Vestiges d’une époque qui ne voulait pas mourir, elle fixait les immenses cheminées, qui vomissant des flots, sans cesse croissants, de cette invisible pollution dont tous, à l’image de Ponce Pilate, se lavaient les mains, arguant qu’il n’y avait aucun défi que l’humain ne saurait relever. Monstre de béton et d’acier, elle contemplait la noria des camions qui acheminaient le si précieux charbon. Palpitant en leur sein, elle voyait leur cœur d’alliage, pomper sans relâche ce sang noir qu’il recrachait ensuite sous forme de cendres et de puissance relâchée, de chaleur oubliée. Ils allaient, filaient, selon une mécanique bien huilée. Quand l’un s’arrêtait, un autre partait. Quand l’un déchargeait, l’autre s’avançait. Autrefois, les hommes et les femmes tremblaient à l’évocation de ces démons, spectres et autres vampires qui se repaissaient de leur chair. Désormais, ils étaient ces monstres qui jadis les terrorisaient.

Les yeux fermés, elle s’assit dans sa vieille chaise en bois et étendit ses jambes ; ses talons heurtèrent la barrière de métal qui vibra. Le vent tiède du désert serpentait autour de ses membres, s’enroulait autour de son intimité dévoilée. Le bras toujours tendu, elle étira ses doigts. Son briquet était là, à portée, il lui suffisait d’un rien pour s’en emparer. Soudain, ses phalanges se refermèrent sur sa proie et se figèrent. Froid, glacial même, elle frissonna à son contact. Elle sentait encore le crépitement de l’air saturé de gaz et de poussières, la morsure des brandons sur sa peau. Sa combinaison avait fondu et s’était mélangée à la masse noire et incandescente qui dévalait le chemin.

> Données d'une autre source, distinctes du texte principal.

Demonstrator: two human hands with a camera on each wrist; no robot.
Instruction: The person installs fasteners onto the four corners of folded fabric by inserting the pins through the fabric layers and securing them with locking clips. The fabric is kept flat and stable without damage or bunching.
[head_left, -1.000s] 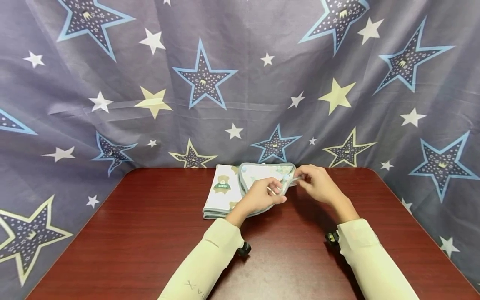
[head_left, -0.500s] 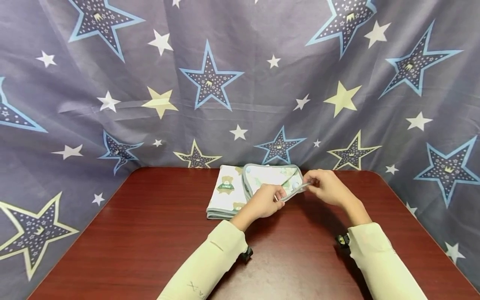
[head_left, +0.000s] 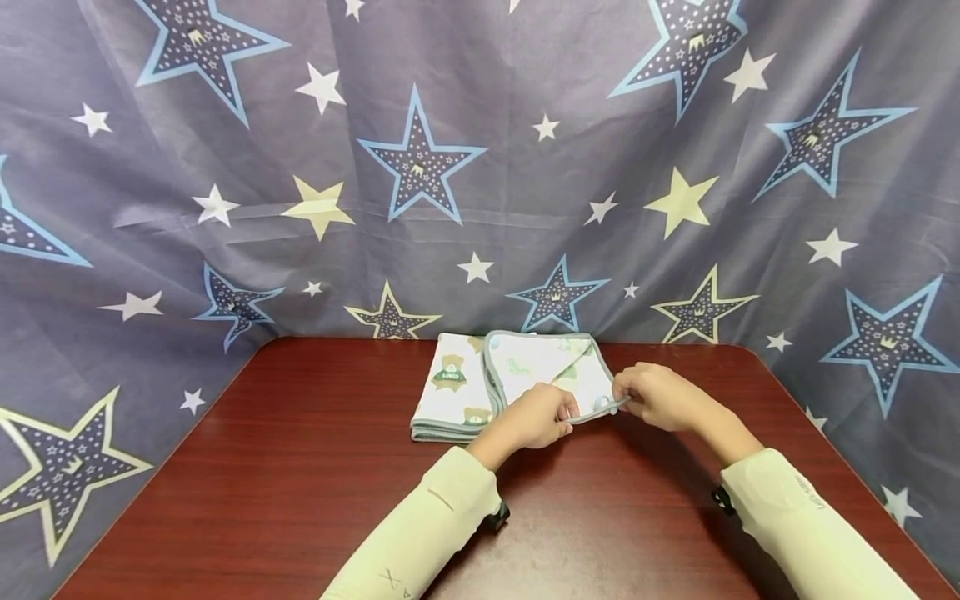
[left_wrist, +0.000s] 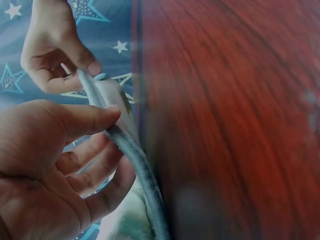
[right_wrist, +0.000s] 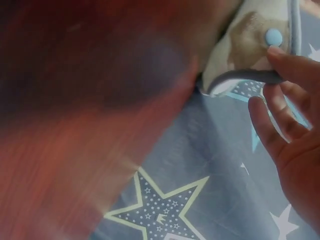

Lui était là, flamboyant, flottant à quelques centimètres au-dessus de la nappe brûlante, ses ailes largement déployées, les bras écartés, au creux de ses paumes, les flammes se mourraient ; il se mourrait. Dans son regard, il n’y avait plus que de la tristesse et du désespoir. Elle lui avait alors tendu la main et son visage s’était tourné vers le sien. C’était une figure apollinienne, mais que le chagrin, et non le temps, avait durci. Ses lèvres s’étaient alors entrouvertes et un long soupir en avait jailli. De ses yeux, des larmes s’étaient alors échappées.

— Tu ne peux rien pour moi, semblait-il murmurer, comme il secouait la tête et se détournait.

Ses ailes repliées, elles formaient à présent un cocon de noirceur, obscur et impénétrable, tandis qu’il s’élevait au-dessus des flammes, emportant avec lui la douleur de cette terre qui l’avait vu naître. Un instant, elle s’était avancée et son pied s’était enfoncé dans la matière évanescente ; elle avait chuté. Autour d’elle, tout n’avait été que cris et hurlements, la panique avait saisi les corps, la terreur avait saisi les esprits.

Mais pas elle.

Non pas elle.

Elle flottait, petite fille recroquevillée dans des bras immenses et puissants. En dessous, il y avait la lave, le magma terrible et oppressant, mélange de braises et de bitume fondu, d’où s’échappaient de minuscules volutes. Silencieux, sa bouche, pincée, n’était plus qu’un trait de plume dessinée sur sa figure et ses yeux avaient l’apparence de bille de verre.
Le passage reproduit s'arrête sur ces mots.